THE TASK | The listing below is the input. Say how many of its lines contain "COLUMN", giving the number alone.

= Beginning of Section =

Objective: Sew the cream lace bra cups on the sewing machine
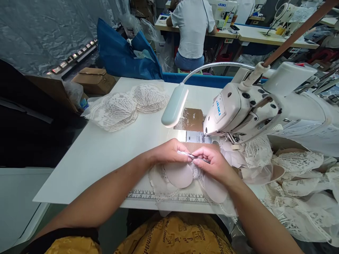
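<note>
Both hands are close together in front of the sewing machine [230, 106], pinching a white lace bra piece [180, 175] with pale round cups. My left hand [174, 151] has its fingers closed on the piece's upper edge. Beside it, my right hand [211, 161] also pinches that edge, and a thin metallic tool, perhaps small scissors, lies between the fingertips; which hand bears it is hard to tell. The cups and lace hang down over the printed ruler [140, 196] at the table's front edge.
Finished-looking lace cups [122, 109] lie at the table's back left. A lamp head [175, 106] hangs above the table [106, 155]. More lace pieces [299, 187] are heaped at the right. A person [192, 30] sits at another bench behind a blue cloth [124, 53].
</note>
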The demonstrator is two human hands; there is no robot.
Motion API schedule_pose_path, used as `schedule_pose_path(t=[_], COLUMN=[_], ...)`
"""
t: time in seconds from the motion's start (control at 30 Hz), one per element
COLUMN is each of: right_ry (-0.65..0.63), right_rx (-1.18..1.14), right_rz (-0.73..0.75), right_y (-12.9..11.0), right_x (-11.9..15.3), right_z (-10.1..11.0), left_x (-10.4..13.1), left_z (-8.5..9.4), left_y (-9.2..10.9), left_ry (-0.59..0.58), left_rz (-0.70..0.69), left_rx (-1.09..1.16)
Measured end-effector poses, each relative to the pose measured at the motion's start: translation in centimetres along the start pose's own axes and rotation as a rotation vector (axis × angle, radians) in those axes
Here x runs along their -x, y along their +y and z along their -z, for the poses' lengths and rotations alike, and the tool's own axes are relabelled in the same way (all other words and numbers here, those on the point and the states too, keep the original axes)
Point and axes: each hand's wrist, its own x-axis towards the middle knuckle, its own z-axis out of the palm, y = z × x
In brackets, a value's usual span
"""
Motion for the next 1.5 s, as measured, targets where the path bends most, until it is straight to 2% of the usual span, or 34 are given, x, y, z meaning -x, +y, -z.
schedule_pose_path(t=[0.27, 0.6, 0.8, 0.93, 1.0, 1.1, 1.2, 1.27, 1.37, 1.5], right_ry=[0.099, 0.033, 0.080, 0.166, 0.141, 0.027, 0.066, 0.010, -0.095, 0.065], right_rx=[0.035, 0.028, 0.135, 0.003, -0.082, 0.022, 0.185, 0.220, 0.198, 0.052], right_rz=[0.005, -0.012, -0.003, -0.029, -0.059, -0.125, -0.152, -0.128, -0.085, -0.088], right_y=[0.2, 0.6, -0.2, 0.2, 0.3, 0.0, -0.5, -0.6, -0.2, 0.4], right_x=[0.0, 0.1, -0.4, -0.5, -0.6, -0.7, -0.5, -0.3, 0.0, -0.3], right_z=[-0.3, 0.1, -0.5, -0.7, -0.9, -0.8, -0.3, 0.1, 0.4, -0.2], left_x=[0.0, -0.1, -0.2, -0.3, -0.4, 0.1, 1.3, 2.1, 2.8, 2.6], left_z=[0.0, -0.3, -0.4, -0.5, -0.5, 0.2, 1.7, 2.8, 3.8, 3.5], left_y=[0.3, 0.4, 0.2, 0.0, -0.1, 0.3, 0.9, 1.2, 1.3, 1.4], left_ry=[0.007, 0.030, 0.004, 0.031, 0.024, -0.070, -0.128, -0.083, 0.005, 0.020], left_rz=[-0.009, 0.032, 0.008, 0.015, -0.007, -0.035, -0.013, 0.004, 0.009, -0.038], left_rx=[-0.027, -0.033, -0.051, -0.048, -0.040, -0.098, -0.306, -0.399, -0.365, -0.286])
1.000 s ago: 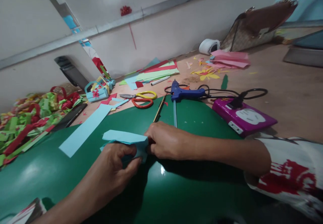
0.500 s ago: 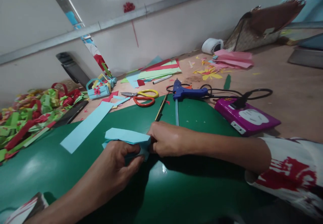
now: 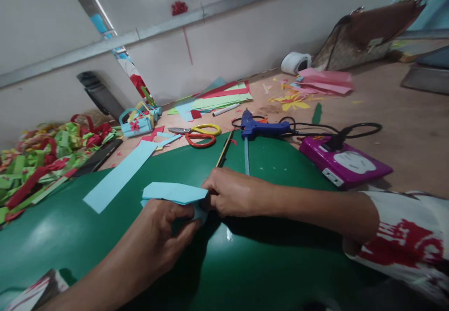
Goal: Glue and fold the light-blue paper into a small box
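**Folding blue paper on the green mat**

Folded blue paper (image 3: 174,193) lying near the middle of the green mat (image 3: 273,264), pinched from both ends. Left hand (image 3: 159,238) curled around the near-left edge, thumb and fingers closed on the paper. Right hand (image 3: 233,193) pressed against the right end, fingertips closed on the fold; exact finger contact hidden behind the paper.

Around the mat:
- Blue strip (image 3: 117,176) lying flat on the mat's left part, well apart from the fold.
- Scissors (image 3: 198,135) just past the mat's far edge.
- Glue gun (image 3: 261,127) at the far edge, right of the scissors, with a glue stick (image 3: 246,156) reaching onto the mat toward the right hand.
- Thin wooden stick (image 3: 223,149) beside that, also crossing the far edge.
- Purple socket block (image 3: 345,162) off the mat's right edge, cable plugged in.
- Heap of red and green strips (image 3: 42,161) off the left edge.

Probably a crease being set. Best done by holding edges aligned with the left pinch, pressing firmly down against the mat, and sliding the right fingertips along the fold in one even stroke. Worth keeping the paper flat, not lifted, to avoid a skewed crease.
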`<state>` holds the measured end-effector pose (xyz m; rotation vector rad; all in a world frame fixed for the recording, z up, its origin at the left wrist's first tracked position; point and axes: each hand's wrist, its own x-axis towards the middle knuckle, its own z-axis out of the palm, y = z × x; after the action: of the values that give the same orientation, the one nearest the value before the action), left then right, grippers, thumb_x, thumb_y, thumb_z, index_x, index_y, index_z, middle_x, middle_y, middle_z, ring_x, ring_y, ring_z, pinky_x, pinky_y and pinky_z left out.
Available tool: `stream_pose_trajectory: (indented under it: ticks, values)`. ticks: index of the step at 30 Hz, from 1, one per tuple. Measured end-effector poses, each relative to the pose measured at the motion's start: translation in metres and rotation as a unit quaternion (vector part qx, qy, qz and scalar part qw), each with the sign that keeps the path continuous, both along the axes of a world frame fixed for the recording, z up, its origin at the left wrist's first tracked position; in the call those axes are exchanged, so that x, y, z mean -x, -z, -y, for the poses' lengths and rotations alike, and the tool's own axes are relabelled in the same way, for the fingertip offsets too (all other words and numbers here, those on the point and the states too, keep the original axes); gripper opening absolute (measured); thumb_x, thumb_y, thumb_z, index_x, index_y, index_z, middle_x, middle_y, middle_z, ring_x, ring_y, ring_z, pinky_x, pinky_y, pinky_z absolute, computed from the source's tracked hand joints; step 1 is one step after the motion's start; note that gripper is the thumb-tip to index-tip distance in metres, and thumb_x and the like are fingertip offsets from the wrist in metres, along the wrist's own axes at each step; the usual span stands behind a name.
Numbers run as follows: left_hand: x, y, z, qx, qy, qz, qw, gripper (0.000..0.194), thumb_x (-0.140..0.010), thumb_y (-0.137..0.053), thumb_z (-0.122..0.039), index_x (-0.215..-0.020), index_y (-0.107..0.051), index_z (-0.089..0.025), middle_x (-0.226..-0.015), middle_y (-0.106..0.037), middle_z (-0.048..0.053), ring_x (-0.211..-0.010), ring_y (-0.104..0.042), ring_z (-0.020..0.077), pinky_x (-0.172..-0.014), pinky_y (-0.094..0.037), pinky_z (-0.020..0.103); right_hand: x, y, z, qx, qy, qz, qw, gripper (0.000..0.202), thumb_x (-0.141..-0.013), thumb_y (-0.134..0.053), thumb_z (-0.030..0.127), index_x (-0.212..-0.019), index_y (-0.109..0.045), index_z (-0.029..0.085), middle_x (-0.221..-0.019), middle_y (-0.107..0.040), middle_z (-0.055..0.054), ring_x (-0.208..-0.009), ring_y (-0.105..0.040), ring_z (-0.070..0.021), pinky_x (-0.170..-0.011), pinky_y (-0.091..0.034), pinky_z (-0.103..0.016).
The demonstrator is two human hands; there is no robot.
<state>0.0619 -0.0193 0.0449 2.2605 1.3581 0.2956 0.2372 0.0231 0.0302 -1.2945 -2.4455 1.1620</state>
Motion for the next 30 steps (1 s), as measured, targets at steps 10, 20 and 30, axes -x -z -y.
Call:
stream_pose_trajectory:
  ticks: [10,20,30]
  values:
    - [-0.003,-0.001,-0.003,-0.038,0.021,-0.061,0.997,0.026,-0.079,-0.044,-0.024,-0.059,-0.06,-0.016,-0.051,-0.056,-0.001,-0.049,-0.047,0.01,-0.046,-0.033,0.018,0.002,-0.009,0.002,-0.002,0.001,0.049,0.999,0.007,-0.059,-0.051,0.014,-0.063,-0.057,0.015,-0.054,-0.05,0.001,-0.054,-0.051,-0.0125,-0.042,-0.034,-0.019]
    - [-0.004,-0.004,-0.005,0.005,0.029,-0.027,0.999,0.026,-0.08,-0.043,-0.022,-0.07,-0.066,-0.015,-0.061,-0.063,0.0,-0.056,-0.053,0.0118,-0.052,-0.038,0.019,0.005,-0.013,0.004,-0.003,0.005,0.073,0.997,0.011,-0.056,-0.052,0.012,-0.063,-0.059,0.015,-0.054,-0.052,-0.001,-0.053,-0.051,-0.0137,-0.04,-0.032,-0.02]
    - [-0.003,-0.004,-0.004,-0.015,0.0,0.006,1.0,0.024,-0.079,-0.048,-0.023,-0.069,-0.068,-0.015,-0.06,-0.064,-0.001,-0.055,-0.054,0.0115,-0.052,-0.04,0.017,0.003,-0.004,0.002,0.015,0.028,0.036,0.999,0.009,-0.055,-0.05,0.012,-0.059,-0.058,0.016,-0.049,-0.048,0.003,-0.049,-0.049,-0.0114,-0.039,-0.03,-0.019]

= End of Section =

SOLUTION TO THE EXERCISE | 2